Schächten nur mit Betäubung erlaubt

-ma- Das Schächten von Tieren ohne vorherige Betäubung ist verboten. Darauf weist das Bergische Veterinär- und Lebensmittelüberwachungsamt (BVLA) im Vorfeld des Opferfestes hin, das vom kommenden Donnerstag, 30. Juli, bis Montag, 3. August, von vielen Muslimen im Bergischen gefeiert wird. Das Schächten bei vollem Bewusstsein sei unnötig, da es tierschutzkonforme Alternativen gebe, die auch von muslimischen Theologen akzeptiert würden, heißt es in einer Mitteilung des Amtes.

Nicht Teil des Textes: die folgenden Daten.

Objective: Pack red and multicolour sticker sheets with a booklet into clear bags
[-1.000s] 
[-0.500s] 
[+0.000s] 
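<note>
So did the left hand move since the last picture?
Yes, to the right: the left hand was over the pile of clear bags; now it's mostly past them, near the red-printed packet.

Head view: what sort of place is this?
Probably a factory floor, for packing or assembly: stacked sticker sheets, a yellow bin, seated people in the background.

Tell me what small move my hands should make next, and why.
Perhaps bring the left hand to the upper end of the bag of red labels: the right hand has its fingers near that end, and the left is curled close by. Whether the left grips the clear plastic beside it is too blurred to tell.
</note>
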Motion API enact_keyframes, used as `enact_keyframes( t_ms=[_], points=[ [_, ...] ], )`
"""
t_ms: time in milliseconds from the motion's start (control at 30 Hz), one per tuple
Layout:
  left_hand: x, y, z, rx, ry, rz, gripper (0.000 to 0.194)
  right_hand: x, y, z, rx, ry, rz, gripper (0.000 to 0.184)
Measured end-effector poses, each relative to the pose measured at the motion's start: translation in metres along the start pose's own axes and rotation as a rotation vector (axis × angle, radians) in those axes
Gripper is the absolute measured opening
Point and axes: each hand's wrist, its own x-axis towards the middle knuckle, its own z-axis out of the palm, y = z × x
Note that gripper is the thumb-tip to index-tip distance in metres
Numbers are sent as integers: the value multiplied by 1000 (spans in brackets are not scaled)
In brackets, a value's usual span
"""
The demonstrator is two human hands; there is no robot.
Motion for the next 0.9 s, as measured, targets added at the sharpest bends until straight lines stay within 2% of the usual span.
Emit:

Beim Halsschnitt würden die nicht betäubten Tiere Schmerzen, Atemnot und Todesangst erleiden. Bis zur Bewusstlosigkeit könne es bis zu einer Minute, beim Eintreten von Komplikationen auch wesentlich länger dauern. Bei vorheriger elektrischer Betäubung werde das Schaf oder Rind nicht getötet und nicht verletzt. Da das Herz weiter schlage, sei die Ausblutung der Schlachttiere nicht im Geringsten beeinträchtigt und damit auch eine Vorschrift erfüllt. Das Veterinär- und Lebensmittelüberwachungsamt empfiehlt deshalb den Muslimen dringend, ihr Opfertier in einem gewerblichen Schlachtbetrieb unter Betäubung schlachten zu lassen. Ein Schächten „im Hinterhof“, wie es beim letztjährigen Opferfest durch das BVLA festgestellt worden sei, könne als Gesetzesverstoß mit Bußgeldern bis 25000 Euro geahndet werden. Die Behörde gibt zudem den Hinweis, dass in Wuppertal wieder in mehreren Schlachtstätten tierschutz-konforme Opferfest-Schlachtungen stattfänden. Außerdem erinnert das Veterinäramt daran, dass außer den tierschutzrechlichen Vorgaben auch die coronabedingen Abstands- und Hygienevorschriften eingehalten werden müssen.